Set out the listing word for word. End with the line that contains "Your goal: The".

## MATERIAL PROVIDED
◇ ◇ ◇ ◇
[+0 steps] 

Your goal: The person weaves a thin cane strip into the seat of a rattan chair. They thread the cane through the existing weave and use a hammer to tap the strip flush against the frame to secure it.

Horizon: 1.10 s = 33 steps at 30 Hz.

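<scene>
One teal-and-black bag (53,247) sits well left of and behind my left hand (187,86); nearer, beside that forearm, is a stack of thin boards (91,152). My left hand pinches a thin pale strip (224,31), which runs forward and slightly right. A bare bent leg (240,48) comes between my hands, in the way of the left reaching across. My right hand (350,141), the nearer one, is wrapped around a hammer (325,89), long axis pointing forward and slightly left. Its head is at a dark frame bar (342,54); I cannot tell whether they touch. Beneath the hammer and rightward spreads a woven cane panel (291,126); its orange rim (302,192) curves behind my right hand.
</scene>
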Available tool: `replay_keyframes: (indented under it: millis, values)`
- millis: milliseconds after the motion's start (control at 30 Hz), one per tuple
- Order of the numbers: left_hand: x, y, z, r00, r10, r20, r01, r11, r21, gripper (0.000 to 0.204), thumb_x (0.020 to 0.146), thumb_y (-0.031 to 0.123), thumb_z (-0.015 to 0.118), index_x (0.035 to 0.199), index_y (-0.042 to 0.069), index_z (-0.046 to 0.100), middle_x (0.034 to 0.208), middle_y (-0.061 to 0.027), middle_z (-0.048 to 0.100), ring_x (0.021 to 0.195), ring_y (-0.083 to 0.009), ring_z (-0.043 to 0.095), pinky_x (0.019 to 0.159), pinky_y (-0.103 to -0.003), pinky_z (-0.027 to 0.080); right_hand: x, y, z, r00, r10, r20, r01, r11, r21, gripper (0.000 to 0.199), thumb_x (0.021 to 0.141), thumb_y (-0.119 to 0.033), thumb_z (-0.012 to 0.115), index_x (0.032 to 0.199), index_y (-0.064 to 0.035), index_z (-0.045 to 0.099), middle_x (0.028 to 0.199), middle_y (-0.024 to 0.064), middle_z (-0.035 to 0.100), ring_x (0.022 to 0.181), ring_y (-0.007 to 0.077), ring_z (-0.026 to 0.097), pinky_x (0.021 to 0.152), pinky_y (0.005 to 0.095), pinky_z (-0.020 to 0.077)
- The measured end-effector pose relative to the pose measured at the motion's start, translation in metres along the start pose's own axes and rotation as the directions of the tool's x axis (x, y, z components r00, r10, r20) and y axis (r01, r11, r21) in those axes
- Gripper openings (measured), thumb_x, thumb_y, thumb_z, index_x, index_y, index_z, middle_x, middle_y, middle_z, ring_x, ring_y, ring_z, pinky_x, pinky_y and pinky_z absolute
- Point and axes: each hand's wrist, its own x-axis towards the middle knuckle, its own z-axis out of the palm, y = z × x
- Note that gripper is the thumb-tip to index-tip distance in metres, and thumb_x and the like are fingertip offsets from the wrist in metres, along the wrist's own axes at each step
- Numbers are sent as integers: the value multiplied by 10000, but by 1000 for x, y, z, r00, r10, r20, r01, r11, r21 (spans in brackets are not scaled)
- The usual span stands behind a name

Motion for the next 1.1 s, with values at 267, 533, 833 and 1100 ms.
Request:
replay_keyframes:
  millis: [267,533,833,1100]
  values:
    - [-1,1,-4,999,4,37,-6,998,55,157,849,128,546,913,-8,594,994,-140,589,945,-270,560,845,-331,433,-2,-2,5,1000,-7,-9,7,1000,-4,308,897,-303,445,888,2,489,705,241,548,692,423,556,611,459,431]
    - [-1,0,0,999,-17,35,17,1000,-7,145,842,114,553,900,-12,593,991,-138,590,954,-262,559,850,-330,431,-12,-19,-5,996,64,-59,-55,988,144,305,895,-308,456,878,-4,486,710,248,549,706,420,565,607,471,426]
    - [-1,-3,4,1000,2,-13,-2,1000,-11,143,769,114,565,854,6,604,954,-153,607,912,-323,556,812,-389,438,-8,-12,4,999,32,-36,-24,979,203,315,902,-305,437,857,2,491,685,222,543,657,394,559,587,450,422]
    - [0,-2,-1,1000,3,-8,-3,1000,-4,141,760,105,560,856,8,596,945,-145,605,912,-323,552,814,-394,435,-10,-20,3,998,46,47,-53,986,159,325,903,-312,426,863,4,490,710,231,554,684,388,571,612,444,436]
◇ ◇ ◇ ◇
## THE COMPLETED TASK
[+0 steps] 

Your goal: The person weaves a thin cane strip into the seat of a rattan chair. They thread the cane through the existing weave and use a hammer to tap the strip flush against the frame to secure it.

This exercise has nothing more to it.